:: Exercise ::
Please reproduce the whole listing without altering anything.
───── Raw data
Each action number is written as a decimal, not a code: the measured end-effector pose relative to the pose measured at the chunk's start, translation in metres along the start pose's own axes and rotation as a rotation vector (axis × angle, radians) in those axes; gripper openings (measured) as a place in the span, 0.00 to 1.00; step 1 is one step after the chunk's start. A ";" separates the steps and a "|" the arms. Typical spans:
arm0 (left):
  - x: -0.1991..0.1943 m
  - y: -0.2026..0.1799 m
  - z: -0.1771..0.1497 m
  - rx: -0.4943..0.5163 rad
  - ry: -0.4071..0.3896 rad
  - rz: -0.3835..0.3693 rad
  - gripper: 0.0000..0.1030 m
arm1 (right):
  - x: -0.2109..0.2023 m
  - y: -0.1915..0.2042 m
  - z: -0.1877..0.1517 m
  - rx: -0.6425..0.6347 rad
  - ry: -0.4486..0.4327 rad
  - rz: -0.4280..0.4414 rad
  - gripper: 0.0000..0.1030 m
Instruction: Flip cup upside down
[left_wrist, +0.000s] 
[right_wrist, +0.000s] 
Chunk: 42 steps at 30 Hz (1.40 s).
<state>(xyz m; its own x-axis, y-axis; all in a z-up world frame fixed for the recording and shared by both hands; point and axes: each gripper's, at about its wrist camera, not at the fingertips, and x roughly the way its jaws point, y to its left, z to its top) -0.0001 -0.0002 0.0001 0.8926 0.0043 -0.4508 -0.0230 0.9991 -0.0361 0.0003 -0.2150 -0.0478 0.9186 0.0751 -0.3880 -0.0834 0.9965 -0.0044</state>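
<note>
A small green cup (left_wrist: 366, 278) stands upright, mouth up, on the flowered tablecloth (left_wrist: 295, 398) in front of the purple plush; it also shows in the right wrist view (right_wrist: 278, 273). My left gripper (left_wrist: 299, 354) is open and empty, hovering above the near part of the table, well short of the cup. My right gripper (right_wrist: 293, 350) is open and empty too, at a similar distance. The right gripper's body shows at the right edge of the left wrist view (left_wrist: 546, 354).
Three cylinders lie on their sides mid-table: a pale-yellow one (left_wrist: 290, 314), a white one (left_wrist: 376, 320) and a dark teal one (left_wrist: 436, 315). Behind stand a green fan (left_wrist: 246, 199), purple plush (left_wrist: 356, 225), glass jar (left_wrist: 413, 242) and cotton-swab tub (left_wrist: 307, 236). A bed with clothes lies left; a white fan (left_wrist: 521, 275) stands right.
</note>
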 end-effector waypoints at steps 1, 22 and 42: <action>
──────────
:: Answer ::
Each action number is written as a decimal, not a code: the measured end-effector pose relative to the pose measured at the chunk's start, translation in metres along the start pose's own axes and rotation as a rotation vector (axis × angle, radians) in those axes; gripper openings (measured) as a place in the span, 0.00 to 1.00; step 1 is one step after the chunk's start. A ";" separates the steps and a "|" the arms. Typical spans:
arm0 (left):
  - x: -0.1991..0.1943 m
  - y: -0.2026..0.1799 m
  - z: -0.1771..0.1497 m
  - rx: -0.4943..0.5163 rad
  - ry: -0.4071..0.3896 rad
  - rz: -0.3835..0.3693 rad
  - gripper: 0.0000..0.1030 m
arm1 (right):
  - x: -0.2109..0.2023 m
  - y: -0.1915..0.2042 m
  - z: -0.1877..0.1517 m
  - rx: -0.6425..0.6347 rad
  - ry: -0.4486..0.4327 rad
  - rz: -0.4280..0.4414 rad
  - gripper: 0.0000..0.1030 m
Instruction: Flip cup upside down
[left_wrist, +0.000s] 
[right_wrist, +0.000s] 
Chunk: 42 steps at 30 Hz (1.40 s).
<state>(xyz m; its own x-axis, y-axis; all in a z-up world frame fixed for the recording and shared by both hands; point and axes: each gripper's, at about its wrist camera, not at the fingertips, and x roughly the way its jaws point, y to its left, z to its top) -0.0001 -0.0002 0.0001 0.8926 0.0043 -0.4508 -0.0230 0.9991 -0.0361 0.0003 -0.2150 -0.0478 0.9186 0.0751 -0.3880 -0.0834 0.9965 -0.0044</state>
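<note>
A small green cup (left_wrist: 366, 278) stands upright, mouth up, on the flowered tablecloth (left_wrist: 295, 398) in front of the purple plush; it also shows in the right wrist view (right_wrist: 278, 273). My left gripper (left_wrist: 299, 354) is open and empty, hovering above the near part of the table, well short of the cup. My right gripper (right_wrist: 293, 350) is open and empty too, at a similar distance. The right gripper's body shows at the right edge of the left wrist view (left_wrist: 546, 354).
Three cylinders lie on their sides mid-table: a pale-yellow one (left_wrist: 290, 314), a white one (left_wrist: 376, 320) and a dark teal one (left_wrist: 436, 315). Behind stand a green fan (left_wrist: 246, 199), purple plush (left_wrist: 356, 225), glass jar (left_wrist: 413, 242) and cotton-swab tub (left_wrist: 307, 236). A bed with clothes lies left; a white fan (left_wrist: 521, 275) stands right.
</note>
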 end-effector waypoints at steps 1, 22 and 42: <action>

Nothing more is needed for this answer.